-------- Exercise data
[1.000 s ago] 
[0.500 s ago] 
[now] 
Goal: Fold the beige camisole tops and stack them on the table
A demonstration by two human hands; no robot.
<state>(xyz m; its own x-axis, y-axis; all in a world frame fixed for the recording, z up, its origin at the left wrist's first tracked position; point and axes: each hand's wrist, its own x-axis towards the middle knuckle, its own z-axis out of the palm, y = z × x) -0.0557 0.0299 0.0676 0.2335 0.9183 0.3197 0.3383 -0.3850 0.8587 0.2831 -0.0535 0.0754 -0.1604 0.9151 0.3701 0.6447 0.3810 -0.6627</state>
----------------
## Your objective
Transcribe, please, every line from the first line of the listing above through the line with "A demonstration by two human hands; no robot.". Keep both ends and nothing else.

## Written answer
[1.000 s ago] 
[0.500 s ago] 
[now] 
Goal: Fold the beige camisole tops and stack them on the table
A demonstration by two human hands; no robot.

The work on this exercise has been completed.